# Covariant Shift (Sa Model 2530)

In [1]:
import numpy as np
import pandas as pd
import matplotlib.pyplot as plt
%matplotlib inline

import sklearn
from sklearn.model_selection import train_test_split

from sklearn.ensemble import RandomForestClassifier
from sklearn import metrics
import xgboost as xgb

import pickle
from sklearn.externals import joblib
pd.set_option('display.max_columns', 500)

  from numpy.core.umath_tests import inner1d


In [2]:
# Read all data
df_sa = pd.read_csv('prep_data/sa_summary_sorn_train.csv',index_col='ip_id')
df_sa_test = pd.read_csv('prep_data/sa_summary_sorn_test.csv',index_col='ip_id')
df_demo = pd.read_csv('data/demo.csv',index_col='ip_id')
df_y_train = pd.read_csv('data/y_train.csv',index_col='ip_id')
df_y_test = pd.read_csv('data/y_test_index.csv',index_col='ip_id')

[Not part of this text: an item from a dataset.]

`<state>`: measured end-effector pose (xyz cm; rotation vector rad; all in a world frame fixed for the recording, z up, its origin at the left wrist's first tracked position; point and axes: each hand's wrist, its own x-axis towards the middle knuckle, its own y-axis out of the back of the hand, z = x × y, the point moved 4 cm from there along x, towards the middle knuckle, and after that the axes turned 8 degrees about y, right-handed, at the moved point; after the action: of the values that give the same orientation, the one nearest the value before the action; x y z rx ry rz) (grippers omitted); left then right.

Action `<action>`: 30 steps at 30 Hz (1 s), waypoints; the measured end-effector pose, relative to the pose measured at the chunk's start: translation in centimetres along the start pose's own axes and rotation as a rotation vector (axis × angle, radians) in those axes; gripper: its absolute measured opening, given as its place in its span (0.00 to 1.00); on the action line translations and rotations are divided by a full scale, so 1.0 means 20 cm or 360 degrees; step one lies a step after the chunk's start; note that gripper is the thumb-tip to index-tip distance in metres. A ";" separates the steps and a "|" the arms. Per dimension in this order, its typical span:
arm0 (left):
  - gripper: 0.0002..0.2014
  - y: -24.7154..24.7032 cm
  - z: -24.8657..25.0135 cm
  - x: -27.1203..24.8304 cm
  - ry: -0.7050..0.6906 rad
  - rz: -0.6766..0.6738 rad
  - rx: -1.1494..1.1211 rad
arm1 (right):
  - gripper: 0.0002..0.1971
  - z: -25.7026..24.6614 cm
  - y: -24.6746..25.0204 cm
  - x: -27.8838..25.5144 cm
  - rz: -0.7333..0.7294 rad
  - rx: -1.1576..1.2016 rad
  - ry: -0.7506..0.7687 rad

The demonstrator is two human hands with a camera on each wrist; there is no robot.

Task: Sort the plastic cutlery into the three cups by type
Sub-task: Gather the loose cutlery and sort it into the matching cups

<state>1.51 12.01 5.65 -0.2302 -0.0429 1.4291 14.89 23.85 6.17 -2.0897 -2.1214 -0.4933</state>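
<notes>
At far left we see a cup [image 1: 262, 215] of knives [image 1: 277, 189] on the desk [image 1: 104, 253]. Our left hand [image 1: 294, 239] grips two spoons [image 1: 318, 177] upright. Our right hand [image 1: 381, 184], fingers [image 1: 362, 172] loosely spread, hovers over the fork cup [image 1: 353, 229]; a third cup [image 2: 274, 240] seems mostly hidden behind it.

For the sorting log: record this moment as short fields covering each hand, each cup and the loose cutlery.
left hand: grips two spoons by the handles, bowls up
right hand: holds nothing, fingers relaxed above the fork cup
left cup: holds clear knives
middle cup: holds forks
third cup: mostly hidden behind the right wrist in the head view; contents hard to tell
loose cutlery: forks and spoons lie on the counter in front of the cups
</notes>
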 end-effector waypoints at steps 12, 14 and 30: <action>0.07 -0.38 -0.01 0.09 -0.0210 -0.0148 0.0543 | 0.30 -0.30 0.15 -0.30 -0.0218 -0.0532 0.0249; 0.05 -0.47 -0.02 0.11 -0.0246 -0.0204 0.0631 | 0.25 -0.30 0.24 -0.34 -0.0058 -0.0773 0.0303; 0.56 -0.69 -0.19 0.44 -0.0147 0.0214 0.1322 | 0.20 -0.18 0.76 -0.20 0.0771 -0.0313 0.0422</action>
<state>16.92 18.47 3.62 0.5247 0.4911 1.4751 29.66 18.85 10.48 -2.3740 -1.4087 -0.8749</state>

- Fix the column in df_sa_test

In [3]:
df_sa_test['n_CR_EDC'] = 0

In [4]:
sa_cols = df_sa.columns
sa_test_cols = df_sa_test.columns

common_cols = sa_cols.intersection(sa_test_cols)
train_not_test = sa_cols.difference(sa_test_cols)
print(train_not_test)

Index(['label'], dtype='object')


### Merge data

- For Feature Selection

In [5]:
df_sa_all = pd.concat([df_sa.drop(['label'],axis=1),df_sa_test],axis=0,sort=True)
df = df_demo.join(df_sa_all,how='inner')

In [6]:
df.shape

(9963, 46)

- For test model

In [7]:
df_test = df_demo[df_demo.index.isin(df_y_test.index)].join(df_sa_test,how='inner')
df_test.shape

(3602, 46)

- Scope the data of df_test to 2530 (have no cc, have sa)

In [8]:
df_test = df_test[df_test.index.isin(pd.read_csv('data/cc_txn.csv')['ip_id'])==False]
df_test.shape

(2530, 46)

# Manage the categorical data

### One-hot  Option 1

- For Feature Selection

In [9]:
# df.drop(['act_strt_dt'],axis=1,inplace=True)
# dummy = pd.get_dummies(df[df.select_dtypes('object').columns.tolist()])
# df = pd.concat([dummy,df[df.select_dtypes(['int64','float64']).columns.tolist()]],axis=1)

- For test model

In [10]:
# df_test = pd.get_dummies(df_test[df_test.select_dtypes('object').columns.tolist()])
# df_test = pd.concat([dummy,df_test[df_test.select_dtypes(['int64','float64']).columns.tolist()]],axis=1)
# df_test.shape

### Drop Option 2

- For Feature Selection

In [11]:
df.drop(df.select_dtypes('object').columns.tolist(),axis=1,inplace=True)

- For Test model

In [12]:
df_test.drop(df_test.select_dtypes('object').columns.tolist(),axis=1,inplace=True)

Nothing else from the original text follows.